Danny thought the troubles he faced when developing ice powers were the last he was going to have to worry about his Core's maturation. As it turns out, an Elemental affinity isn't the final stage of a ghost Core's development. Thankfully, Danny knows who to turn to this time when his Core begins shifting gravity around him.

Ecto-Implosion 2023 Fic

Notes:

Fic for Art #113: New Power, by Icarus_is_dying (Tumblr: chloeisdoingthings)

Chapter Text

Danny was so close to being finished with high school forever. Barely a semester left, and then he would be free. He rolled his pencil up his desk, watching it roll back toward him before flicking it back up again.

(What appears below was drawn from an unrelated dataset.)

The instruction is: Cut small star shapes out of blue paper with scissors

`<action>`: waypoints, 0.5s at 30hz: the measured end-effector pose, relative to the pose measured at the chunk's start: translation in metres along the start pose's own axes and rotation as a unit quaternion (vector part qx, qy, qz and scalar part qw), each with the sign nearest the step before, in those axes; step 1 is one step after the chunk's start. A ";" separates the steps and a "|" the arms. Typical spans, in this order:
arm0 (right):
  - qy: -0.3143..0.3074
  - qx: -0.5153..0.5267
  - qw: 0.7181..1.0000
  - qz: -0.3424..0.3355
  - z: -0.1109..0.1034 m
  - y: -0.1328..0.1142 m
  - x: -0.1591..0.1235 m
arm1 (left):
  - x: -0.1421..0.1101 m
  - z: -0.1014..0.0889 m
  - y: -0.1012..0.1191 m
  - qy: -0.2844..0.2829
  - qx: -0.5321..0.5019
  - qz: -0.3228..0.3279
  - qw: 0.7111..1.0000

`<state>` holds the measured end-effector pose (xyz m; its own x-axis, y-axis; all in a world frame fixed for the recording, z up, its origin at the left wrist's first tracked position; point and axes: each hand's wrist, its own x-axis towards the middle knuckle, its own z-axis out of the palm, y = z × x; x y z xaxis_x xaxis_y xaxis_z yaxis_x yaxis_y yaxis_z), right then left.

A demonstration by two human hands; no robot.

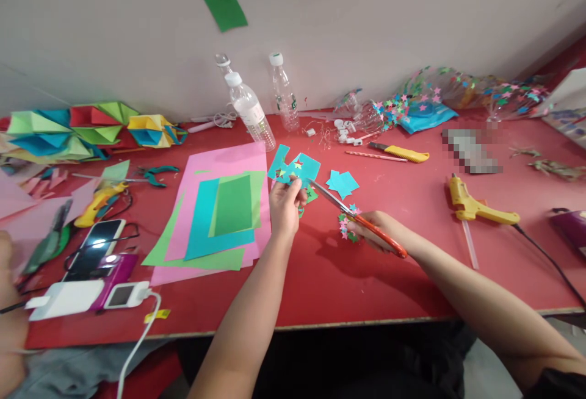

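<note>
1. The left hand [284, 207] is pinched closed, thumb against fingers, at the near edge of the flat blue paper pieces [311, 168] near the middle of the red tabletop [320, 289]. Blue paper appears to be gripped there, but how much is held is hidden by the fingers.

2. The long metal-bladed scissors with orange-red handles [373, 232] are held in the right hand [388, 223], whose fingers are curled around the handles. The blades are pointed at the left fingertips; whether they are parted cannot be told.

3. Small multicoloured paper stars [342, 226] are gathered beside the right hand, and a few more are scattered on the blue paper. Angular blue paper offcuts [342, 184] are lying just beyond the blades.

4. A layered stack of pink, green and blue paper sheets [235, 204] is spread to the left of the left hand, touched by neither blade nor fingers.

5. The step in hand is judged to be the snipping of small shapes from paper. For the next move, a firm pinch, the blade tips lined up on the paper's edge, and fingertips clear of the cut seem to be called for.
</note>
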<state>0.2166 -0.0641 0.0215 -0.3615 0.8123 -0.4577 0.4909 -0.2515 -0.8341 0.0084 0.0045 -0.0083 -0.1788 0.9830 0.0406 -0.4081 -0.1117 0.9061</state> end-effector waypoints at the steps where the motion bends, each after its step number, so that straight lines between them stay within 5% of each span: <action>1: 0.004 0.010 1.000 0.004 0.002 -0.001 0.000 | -0.001 0.001 0.000 -0.007 -0.016 -0.014 1.000; 6: 0.020 0.052 0.998 0.013 0.008 0.002 0.002 | -0.007 0.005 -0.002 -0.090 -0.041 -0.085 0.991; 15: 0.000 0.003 1.000 0.000 0.006 0.002 0.003 | -0.007 0.003 -0.007 -0.010 0.071 0.033 0.997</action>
<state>0.2118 -0.0660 0.0164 -0.3616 0.8123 -0.4575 0.4862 -0.2544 -0.8360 0.0151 -0.0008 -0.0132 -0.1822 0.9772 0.1090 -0.2652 -0.1556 0.9515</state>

Free to do what, he wasn’t sure, but at least he wouldn’t be stuck in this interminable hell anymore.

His coursework this semester actually wasn’t terrible. He had gotten most of the requirement classes out of the way by now. So no gym, thankfully. He did have to take an English class to make up for the setback of failing one his Freshman year, but honestly, the class-list could be worse.

The rest of his classes were more focused on science and engineering. Even if he knew he could never pass the physical requirements to be an astronaut, maybe he could at least end up working as an engineer to help design and plan such missions.

It would get him that much closer to the stars, at least.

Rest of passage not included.